Exercise instructions » The expected response is the complete listing below, restated exactly, with its pictures omitted.

Raw data »

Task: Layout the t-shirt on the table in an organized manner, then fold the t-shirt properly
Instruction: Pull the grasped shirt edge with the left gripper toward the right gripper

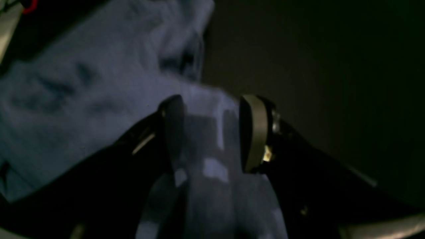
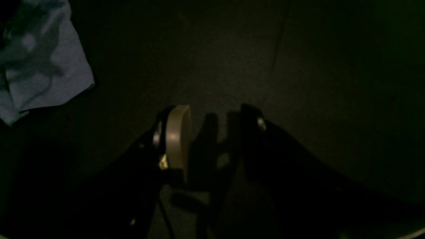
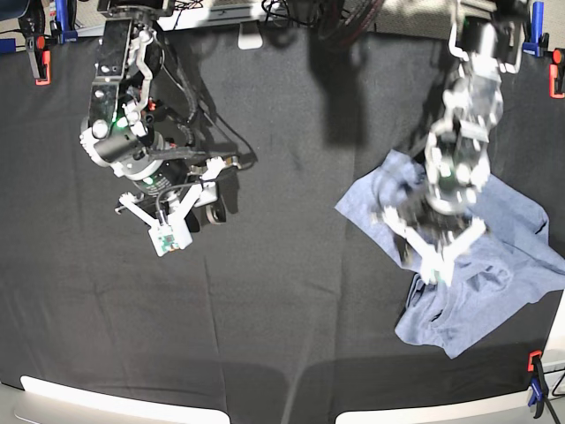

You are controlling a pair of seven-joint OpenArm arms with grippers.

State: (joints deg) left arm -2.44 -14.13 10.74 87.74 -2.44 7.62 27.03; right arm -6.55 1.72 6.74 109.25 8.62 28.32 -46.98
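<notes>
The light blue-grey t-shirt point(image 3: 481, 265) lies crumpled on the right side of the table point(image 3: 291, 291), which is covered in black cloth. My left gripper point(image 1: 214, 132) hovers over the shirt's edge with its jaws wide apart. Shirt fabric point(image 1: 83, 99) fills the space under and between the fingers, and they do not pinch it. My right gripper point(image 2: 214, 136) is open above bare black cloth, with nothing between its fingers. One corner of the t-shirt point(image 2: 43, 59) shows at the upper left of the right wrist view, well apart from that gripper.
Orange clamps point(image 3: 40, 66) point(image 3: 556, 75) point(image 3: 534, 362) and a blue clamp point(image 3: 538, 18) grip the table's edges. Cables and gear lie along the far edge point(image 3: 265, 13). The right arm point(image 3: 132, 132) stands over the table's left half.
</notes>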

Task solution »
Task: Layout the t-shirt on the table in an organized manner, then fold the t-shirt properly
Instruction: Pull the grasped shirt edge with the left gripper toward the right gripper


You are controlling a pair of seven-joint OpenArm arms with grippers.

State: (joints deg) left arm -2.44 -14.13 10.74 87.74 -2.44 7.62 27.03; right arm -6.55 1.72 6.74 109.25 8.62 28.32 -46.98
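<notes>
The light blue-grey t-shirt point(image 3: 481, 265) lies crumpled on the right side of the table point(image 3: 291, 291), which is covered in black cloth. My left gripper point(image 1: 214, 132) hovers over the shirt's edge with its jaws wide apart. Shirt fabric point(image 1: 83, 99) fills the space under and between the fingers, and they do not pinch it. My right gripper point(image 2: 214, 136) is open above bare black cloth, with nothing between its fingers. One corner of the t-shirt point(image 2: 43, 59) shows at the upper left of the right wrist view, well apart from that gripper.
Orange clamps point(image 3: 40, 66) point(image 3: 556, 75) point(image 3: 534, 362) and a blue clamp point(image 3: 538, 18) grip the table's edges. Cables and gear lie along the far edge point(image 3: 265, 13). The right arm point(image 3: 132, 132) stands over the table's left half.
</notes>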

Work on this exercise is finished.